* _Task goal_: Beginning with the line below that contains "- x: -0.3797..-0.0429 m" and ending with the line that contains "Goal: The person", copy every line exactly. Copy nothing else.

[Records from a dataset]
BEGIN

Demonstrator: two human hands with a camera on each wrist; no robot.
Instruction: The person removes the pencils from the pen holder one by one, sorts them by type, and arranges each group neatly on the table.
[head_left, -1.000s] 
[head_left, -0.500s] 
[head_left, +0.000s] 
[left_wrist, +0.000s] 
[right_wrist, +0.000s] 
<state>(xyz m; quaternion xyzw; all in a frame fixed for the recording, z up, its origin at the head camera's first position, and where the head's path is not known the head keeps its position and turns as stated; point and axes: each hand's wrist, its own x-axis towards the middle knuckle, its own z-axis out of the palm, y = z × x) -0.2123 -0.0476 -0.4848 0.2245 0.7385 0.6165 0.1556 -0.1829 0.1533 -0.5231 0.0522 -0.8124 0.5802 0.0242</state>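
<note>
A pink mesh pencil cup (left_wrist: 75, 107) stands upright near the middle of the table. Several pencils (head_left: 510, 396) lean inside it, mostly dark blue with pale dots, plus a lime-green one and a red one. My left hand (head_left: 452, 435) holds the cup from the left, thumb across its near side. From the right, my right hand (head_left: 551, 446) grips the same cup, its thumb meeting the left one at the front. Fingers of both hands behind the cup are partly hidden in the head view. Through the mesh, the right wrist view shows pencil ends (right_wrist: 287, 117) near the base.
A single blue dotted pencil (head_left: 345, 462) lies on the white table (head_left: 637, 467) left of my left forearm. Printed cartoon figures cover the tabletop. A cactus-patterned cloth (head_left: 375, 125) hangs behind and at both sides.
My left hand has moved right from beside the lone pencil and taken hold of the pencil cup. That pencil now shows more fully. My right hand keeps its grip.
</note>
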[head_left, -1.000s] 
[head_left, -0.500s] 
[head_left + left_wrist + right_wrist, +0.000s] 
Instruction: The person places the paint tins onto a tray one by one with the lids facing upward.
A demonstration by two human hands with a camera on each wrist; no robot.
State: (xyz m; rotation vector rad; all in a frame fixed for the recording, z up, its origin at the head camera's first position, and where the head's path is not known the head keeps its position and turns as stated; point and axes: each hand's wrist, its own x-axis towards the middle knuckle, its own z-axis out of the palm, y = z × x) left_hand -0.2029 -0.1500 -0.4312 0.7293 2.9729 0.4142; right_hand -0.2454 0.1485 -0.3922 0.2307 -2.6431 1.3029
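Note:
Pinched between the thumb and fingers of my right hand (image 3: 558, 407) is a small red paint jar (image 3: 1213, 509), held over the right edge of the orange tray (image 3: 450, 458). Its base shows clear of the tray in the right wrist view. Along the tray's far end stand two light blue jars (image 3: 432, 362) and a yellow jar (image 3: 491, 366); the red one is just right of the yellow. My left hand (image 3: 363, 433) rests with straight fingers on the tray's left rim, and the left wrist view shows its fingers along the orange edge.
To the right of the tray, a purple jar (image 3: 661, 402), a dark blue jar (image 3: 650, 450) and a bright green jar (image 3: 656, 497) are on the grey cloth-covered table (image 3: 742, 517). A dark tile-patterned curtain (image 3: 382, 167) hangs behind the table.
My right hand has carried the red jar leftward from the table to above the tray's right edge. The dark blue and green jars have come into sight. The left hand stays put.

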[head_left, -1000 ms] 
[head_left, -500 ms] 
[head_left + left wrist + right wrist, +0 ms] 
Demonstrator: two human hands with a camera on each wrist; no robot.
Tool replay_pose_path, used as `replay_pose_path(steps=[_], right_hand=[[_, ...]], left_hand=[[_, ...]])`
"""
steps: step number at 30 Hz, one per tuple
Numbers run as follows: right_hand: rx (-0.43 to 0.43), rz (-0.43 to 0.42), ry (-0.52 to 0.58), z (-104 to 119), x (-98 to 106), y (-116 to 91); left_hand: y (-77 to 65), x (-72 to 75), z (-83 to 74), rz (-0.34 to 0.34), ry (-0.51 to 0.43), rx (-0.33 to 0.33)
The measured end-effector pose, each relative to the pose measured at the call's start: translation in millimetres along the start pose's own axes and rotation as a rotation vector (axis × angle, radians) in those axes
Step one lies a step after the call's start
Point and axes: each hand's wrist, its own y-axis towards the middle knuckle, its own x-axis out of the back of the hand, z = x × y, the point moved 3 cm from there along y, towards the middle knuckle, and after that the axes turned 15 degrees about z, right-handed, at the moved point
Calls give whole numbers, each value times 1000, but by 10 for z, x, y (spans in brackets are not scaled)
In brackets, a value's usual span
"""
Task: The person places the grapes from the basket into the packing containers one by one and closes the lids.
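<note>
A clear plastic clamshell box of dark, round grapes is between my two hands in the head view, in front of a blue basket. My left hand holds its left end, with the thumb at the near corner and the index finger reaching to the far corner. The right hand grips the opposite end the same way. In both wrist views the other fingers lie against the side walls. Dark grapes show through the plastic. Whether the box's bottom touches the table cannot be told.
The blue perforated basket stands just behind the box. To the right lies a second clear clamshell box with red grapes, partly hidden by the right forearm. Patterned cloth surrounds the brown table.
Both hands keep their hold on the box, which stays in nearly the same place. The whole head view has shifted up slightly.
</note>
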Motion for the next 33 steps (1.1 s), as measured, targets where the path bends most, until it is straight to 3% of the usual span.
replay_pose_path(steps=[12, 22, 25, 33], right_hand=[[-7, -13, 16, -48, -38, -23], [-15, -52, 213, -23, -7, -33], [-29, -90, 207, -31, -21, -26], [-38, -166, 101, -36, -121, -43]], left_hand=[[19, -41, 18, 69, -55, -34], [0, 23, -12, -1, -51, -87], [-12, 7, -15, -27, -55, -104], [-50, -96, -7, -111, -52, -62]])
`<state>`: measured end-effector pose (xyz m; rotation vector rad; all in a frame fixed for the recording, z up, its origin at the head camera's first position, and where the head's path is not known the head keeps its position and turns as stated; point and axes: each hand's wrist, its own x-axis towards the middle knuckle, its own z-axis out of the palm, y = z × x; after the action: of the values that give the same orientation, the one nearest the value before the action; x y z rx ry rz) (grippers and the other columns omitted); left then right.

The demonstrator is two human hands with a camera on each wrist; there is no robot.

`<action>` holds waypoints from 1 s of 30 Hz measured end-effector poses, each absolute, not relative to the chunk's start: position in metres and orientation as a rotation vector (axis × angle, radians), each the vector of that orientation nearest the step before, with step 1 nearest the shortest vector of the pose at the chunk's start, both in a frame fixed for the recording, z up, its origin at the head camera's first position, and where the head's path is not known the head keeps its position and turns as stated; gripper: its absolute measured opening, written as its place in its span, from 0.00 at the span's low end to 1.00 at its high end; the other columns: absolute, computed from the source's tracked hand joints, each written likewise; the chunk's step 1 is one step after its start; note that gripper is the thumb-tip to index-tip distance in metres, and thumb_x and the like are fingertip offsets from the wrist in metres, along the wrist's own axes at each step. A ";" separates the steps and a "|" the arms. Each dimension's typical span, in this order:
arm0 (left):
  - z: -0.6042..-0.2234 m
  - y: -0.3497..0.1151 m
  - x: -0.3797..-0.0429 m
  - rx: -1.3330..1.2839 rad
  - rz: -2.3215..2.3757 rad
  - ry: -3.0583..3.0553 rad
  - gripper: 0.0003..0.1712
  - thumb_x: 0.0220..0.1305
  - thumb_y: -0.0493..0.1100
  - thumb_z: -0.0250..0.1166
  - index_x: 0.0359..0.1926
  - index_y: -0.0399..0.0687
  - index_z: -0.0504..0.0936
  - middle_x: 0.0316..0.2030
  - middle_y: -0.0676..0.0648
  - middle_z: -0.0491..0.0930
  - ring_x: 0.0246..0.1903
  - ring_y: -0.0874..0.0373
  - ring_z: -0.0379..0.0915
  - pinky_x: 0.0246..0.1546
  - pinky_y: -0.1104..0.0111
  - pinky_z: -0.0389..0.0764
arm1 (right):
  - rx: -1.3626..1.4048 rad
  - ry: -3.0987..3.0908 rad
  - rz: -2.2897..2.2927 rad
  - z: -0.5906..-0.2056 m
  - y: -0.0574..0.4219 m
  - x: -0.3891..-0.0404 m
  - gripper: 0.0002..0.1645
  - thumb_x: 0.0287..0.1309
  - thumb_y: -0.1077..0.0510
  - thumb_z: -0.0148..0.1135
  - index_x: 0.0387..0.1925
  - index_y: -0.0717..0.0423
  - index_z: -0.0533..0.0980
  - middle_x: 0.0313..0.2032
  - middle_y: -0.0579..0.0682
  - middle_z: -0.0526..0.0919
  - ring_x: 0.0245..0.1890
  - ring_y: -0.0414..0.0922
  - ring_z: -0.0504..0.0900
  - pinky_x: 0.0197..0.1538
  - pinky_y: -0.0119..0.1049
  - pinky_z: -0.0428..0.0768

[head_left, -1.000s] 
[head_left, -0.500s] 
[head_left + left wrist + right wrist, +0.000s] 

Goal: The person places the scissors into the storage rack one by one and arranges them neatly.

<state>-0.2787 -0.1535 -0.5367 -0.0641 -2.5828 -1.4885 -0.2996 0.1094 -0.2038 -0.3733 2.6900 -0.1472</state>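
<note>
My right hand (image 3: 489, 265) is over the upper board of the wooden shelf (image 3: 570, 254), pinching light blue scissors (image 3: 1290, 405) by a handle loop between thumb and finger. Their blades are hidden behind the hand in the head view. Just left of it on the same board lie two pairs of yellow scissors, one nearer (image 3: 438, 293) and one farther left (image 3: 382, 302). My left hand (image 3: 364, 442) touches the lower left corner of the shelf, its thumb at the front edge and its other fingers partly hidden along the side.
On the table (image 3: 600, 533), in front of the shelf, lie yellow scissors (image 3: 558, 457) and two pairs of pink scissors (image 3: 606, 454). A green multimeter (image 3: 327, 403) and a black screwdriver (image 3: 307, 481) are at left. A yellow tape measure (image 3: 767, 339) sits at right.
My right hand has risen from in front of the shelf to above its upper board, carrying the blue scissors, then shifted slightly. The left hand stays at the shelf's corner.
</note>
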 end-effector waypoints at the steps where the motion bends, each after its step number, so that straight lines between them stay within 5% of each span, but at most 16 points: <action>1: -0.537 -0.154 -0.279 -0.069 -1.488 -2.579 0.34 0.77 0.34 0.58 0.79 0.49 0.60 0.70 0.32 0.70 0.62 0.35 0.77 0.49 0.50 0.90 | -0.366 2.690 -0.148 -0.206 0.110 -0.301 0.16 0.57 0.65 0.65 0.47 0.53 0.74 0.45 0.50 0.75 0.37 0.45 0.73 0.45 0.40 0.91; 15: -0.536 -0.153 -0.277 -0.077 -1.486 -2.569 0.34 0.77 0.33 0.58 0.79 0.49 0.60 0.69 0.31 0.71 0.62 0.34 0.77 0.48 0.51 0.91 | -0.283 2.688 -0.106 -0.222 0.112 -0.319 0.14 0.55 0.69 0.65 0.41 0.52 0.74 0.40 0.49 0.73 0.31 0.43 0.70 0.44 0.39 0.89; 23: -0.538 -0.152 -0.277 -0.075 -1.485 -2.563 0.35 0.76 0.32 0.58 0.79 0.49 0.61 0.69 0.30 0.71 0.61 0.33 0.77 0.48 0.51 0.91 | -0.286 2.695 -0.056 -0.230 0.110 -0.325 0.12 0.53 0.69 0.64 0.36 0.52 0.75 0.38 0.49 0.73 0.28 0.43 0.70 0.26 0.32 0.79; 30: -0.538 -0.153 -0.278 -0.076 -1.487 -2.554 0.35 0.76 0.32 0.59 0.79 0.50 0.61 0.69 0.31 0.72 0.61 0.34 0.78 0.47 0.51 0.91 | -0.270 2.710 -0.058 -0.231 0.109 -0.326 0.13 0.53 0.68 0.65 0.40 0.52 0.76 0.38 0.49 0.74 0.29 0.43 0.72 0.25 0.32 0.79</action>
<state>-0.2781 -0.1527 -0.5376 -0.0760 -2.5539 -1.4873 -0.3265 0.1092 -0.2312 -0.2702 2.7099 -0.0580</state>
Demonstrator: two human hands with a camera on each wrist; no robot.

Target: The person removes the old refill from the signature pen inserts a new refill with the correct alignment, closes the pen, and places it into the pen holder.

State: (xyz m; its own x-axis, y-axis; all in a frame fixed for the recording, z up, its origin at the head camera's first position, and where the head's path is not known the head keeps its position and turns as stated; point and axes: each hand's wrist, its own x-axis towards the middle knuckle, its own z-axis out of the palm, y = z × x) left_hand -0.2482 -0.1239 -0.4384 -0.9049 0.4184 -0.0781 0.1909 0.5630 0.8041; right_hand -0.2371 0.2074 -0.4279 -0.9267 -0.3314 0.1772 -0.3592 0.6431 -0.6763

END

* _Written solution_:
  - x: -0.3797..-0.0429 m
  - rx: -1.3330..1.2839 rad
  - rz: -2.3215..2.3757 rad
  - ry: -3.0583..3.0553 rad
  - gripper: 0.0003..0.1712
  - thumb_x: 0.0220..0.1305
  - thumb_y: -0.0493..0.1100
  - thumb_z: -0.0250..0.1166
  - index_x: 0.0359..0.1926
  - index_y: -0.0399..0.0687
  - index_z: -0.0504..0.0936
  - middle_x: 0.0316..0.2030
  - middle_y: -0.0676..0.0648
  - middle_z: -0.0491..0.0930
  - ring_x: 0.0246..0.1903
  - ring_y: -0.0874..0.0373
  - ring_z: -0.0379..0.0915
  - pinky_x: 0.0246..0.1546
  - pinky_y: -0.1104..0.0111
  - pinky_z: -0.0389..0.0764
arm1 (right):
  - rx: -1.3626..1.4048 rad
  - ry: -3.0987..3.0908 rad
  - rz: -2.2897..2.2927 rad
  - z: -0.5906..-0.2056 m
  - y: -0.0574..0.4219 m
  - x: -0.3891..-0.0404 m
  - gripper: 0.0002..0.1645
  - thumb_x: 0.0287..0.1309
  - thumb_y: -0.1077..0.0510
  - thumb_z: -0.0148..0.1135
  - index_x: 0.0387..0.1925
  - index_y: -0.0717..0.0423
  - index_z: -0.0533..0.0980
  - middle_x: 0.0313..0.2032
  - middle_y: -0.0579..0.0682
  - middle_z: -0.0526..0.0919
  - ring_x: 0.0245..0.1890
  - ring_y: -0.0414..0.0922
  - ring_z: -0.0504..0.0900
  - pinky_x: 0.0197..0.1538
  - pinky_y: -0.0119..0.1049
  - pinky_z: -0.0428..0.0768

[head_left, -1.000s] 
[head_left, -0.500s] 
[head_left + left wrist + right wrist, +0.000s] 

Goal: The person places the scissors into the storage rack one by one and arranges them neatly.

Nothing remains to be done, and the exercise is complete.